What do I... What do I do?

Nothing. Absolutely nothing.

Just don't touch me, please... Please don't touch.

(hyperventilating)

Do you need me to, like, call an ambulance?

No! Just... No ambulance.

Do you want me to, I can, like, I can, like, give you some nice compliments.

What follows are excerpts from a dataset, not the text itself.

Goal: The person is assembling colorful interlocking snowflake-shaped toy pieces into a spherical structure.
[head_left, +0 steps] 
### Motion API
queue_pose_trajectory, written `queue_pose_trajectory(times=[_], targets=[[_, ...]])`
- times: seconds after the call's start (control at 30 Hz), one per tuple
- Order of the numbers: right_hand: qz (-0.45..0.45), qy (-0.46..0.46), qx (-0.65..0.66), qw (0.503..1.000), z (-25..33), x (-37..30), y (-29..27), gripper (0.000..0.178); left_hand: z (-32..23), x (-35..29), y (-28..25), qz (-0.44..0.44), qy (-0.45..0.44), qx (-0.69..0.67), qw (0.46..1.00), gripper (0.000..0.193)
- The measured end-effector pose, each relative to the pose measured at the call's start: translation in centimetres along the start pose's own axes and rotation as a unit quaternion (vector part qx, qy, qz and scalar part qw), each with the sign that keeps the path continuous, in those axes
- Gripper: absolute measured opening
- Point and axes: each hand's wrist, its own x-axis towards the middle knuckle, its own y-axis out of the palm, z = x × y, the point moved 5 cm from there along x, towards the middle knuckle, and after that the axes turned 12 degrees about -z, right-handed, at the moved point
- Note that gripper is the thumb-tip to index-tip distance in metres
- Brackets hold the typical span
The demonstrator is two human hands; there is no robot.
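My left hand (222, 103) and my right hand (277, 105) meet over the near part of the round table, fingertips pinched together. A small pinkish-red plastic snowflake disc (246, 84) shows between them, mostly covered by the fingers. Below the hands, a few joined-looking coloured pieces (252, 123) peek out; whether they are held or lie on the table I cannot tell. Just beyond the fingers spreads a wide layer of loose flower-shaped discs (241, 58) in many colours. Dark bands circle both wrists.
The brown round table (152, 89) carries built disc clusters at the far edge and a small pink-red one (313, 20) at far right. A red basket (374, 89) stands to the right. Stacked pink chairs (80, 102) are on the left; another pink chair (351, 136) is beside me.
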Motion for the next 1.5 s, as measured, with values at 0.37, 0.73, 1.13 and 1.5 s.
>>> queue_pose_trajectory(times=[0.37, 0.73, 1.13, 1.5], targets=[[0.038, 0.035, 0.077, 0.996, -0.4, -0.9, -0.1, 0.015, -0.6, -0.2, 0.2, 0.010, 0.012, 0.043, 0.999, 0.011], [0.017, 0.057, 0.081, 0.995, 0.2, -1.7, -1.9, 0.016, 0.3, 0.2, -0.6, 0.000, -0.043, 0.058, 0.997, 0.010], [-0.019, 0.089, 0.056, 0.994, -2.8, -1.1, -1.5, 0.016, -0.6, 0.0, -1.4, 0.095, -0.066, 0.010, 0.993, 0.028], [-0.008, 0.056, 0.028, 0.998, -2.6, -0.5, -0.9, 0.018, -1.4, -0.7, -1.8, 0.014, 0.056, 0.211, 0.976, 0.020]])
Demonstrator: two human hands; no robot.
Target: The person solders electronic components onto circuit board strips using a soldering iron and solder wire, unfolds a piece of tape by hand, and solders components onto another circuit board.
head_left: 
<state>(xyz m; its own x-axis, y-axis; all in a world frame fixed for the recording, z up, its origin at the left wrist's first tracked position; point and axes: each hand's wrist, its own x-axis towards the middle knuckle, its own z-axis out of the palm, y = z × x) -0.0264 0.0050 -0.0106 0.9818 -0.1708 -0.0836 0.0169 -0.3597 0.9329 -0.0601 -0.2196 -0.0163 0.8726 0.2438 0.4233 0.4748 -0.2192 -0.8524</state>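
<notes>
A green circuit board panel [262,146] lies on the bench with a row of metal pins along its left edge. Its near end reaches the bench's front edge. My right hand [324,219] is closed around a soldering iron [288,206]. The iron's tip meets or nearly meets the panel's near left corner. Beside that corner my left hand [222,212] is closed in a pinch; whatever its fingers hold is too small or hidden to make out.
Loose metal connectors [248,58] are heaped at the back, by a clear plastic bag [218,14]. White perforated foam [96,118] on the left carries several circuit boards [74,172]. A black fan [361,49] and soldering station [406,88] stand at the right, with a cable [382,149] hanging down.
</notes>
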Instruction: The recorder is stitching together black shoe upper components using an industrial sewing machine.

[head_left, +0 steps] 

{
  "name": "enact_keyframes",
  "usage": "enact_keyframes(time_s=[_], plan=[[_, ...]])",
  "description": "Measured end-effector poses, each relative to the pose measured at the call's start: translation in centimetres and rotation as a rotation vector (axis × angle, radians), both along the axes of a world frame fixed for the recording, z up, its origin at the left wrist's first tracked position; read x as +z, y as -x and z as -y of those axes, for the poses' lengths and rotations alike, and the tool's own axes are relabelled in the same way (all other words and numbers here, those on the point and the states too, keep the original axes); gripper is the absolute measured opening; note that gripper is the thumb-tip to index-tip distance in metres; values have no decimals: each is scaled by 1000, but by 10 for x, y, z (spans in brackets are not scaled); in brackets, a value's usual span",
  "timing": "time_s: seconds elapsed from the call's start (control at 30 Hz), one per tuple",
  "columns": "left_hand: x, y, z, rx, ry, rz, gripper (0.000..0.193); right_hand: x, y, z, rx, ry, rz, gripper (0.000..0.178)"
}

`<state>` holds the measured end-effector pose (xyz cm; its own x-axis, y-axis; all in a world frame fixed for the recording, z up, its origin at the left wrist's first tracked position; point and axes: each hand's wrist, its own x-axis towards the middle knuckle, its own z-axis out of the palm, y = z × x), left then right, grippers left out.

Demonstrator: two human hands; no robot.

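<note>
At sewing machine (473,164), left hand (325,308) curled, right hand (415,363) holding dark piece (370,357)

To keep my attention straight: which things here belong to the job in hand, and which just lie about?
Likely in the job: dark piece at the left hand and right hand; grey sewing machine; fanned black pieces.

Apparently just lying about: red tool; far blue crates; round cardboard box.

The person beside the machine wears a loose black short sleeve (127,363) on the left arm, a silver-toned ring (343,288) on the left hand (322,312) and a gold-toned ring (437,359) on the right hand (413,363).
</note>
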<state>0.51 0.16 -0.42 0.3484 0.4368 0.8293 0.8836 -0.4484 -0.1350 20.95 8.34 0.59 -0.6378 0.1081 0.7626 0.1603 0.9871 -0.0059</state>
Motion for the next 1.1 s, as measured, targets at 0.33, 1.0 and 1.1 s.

You just need to shut the f*ck up and leave me alone, okay, please?

Okay.

(hyperventilating)

Gah, f*ck!

(hyperventilating)

I'll be over here when you're ready.

Th-th-thank you.

I'm sorry... thank you...
(electric shaver)

(knocking on door)

(dog barking)

(knocking)

(Barking)

(phone ringing)

I'm gonna go home now.

Do you know how to get there?

I live just up there.

Can I talk now?

Yeah.

I think I have to go.

My dad's gonna propose.

Okay.

Uh, what do you want to do?

Do you want me to take you home?

Hospital.

Oh, f*ck.

I just don't think I can go in the middle of the night.

Do you want to come watch my dad propose?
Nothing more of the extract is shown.